» About this task
Starting at the line below holding "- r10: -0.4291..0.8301" and stopping at the line holding "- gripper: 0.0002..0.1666", print every line exactly, both ends included, and leave the rest out.

» Data segment
_____
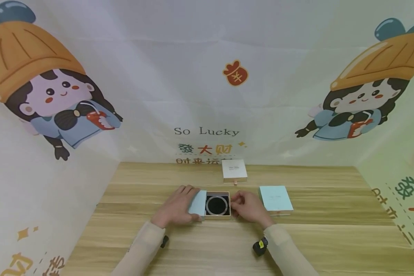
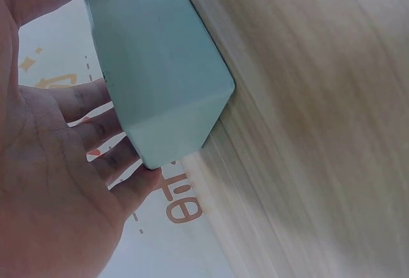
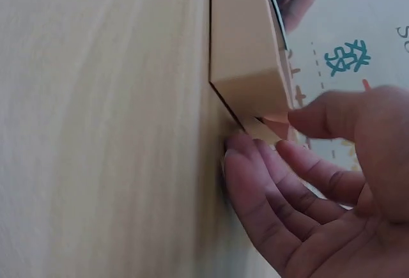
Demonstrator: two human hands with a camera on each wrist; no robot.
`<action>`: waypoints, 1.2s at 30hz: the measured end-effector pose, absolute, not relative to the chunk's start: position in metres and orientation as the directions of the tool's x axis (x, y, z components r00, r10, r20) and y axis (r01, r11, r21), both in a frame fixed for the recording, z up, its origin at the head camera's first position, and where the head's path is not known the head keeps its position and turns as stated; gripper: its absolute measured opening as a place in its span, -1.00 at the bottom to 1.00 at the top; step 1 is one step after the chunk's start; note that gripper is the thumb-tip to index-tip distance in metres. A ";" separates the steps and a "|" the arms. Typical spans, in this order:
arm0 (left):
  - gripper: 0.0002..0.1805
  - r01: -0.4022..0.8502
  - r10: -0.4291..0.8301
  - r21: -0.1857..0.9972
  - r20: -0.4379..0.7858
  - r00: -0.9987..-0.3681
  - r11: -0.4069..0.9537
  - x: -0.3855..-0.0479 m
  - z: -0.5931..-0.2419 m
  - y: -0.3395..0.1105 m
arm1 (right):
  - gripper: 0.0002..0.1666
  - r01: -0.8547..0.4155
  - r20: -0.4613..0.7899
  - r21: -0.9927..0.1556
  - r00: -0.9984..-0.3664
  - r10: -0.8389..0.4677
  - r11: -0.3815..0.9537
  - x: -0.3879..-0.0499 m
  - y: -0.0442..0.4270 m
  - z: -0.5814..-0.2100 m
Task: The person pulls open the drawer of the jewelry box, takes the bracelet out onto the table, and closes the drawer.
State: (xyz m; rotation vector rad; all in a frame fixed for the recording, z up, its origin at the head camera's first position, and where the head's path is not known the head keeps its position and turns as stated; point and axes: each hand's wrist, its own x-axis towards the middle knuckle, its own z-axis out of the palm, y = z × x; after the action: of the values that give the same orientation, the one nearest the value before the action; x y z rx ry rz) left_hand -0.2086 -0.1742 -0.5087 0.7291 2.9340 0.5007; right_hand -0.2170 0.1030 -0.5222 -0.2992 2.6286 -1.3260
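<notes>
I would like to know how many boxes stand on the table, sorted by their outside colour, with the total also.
Light blue: 2 (the partly open box with a ring-shaped piece inside, and the closed blue box at the right)
White: 1 (the white box at the back)
Total: 3

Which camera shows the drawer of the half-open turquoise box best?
The head view: it looks down into the drawer, where a grey ring lies. The right wrist view shows only the drawer's peach outside; the left wrist view shows the turquoise cover, no drawer.
</notes>
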 end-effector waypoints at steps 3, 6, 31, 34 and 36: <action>0.03 0.433 0.461 0.348 0.000 -0.887 0.832 -0.208 -0.507 -0.175 | -0.68 -0.174 -0.015 -0.776 -0.956 -0.293 0.606 -0.216 0.104 -0.515; 0.03 0.423 0.454 0.352 -0.007 -0.891 0.835 -0.208 -0.507 -0.175 | -0.50 -0.268 0.039 -0.741 -0.933 -0.358 0.616 -0.213 0.104 -0.507; 0.01 0.408 0.444 0.357 -0.024 -0.896 0.841 -0.208 -0.504 -0.172 | -0.38 -0.734 -0.123 -0.284 -0.611 -0.782 0.617 -0.228 0.060 -0.473; 0.02 0.404 0.443 0.362 -0.025 -0.896 0.840 -0.208 -0.504 -0.171 | -0.38 -0.742 -0.137 -0.286 -0.595 -0.792 0.607 -0.229 0.059 -0.475; 0.03 0.403 0.443 0.367 -0.028 -0.896 0.838 -0.209 -0.504 -0.171 | -0.38 -0.751 -0.132 -0.290 -0.582 -0.802 0.593 -0.230 0.059 -0.476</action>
State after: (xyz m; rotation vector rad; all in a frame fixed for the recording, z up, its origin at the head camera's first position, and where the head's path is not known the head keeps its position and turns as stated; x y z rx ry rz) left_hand -0.2087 -0.1715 -0.5039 0.6699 2.9045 0.5433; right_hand -0.2304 0.0586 -0.4759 -1.2800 2.5741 -0.2969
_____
» Your response
  - r10: -0.4291..0.8301
  - r21: -0.1857..0.9972
  - r20: -0.4379..0.7858
  - r00: -0.9987..-0.3681
  - r11: -0.4069..0.9537
  - x: -0.3855..-0.0479 m
  - z: -0.5931..-0.2419 m
  - y: -0.3395..0.1105 m
arm1 (right):
  - gripper: 0.0002..0.1666

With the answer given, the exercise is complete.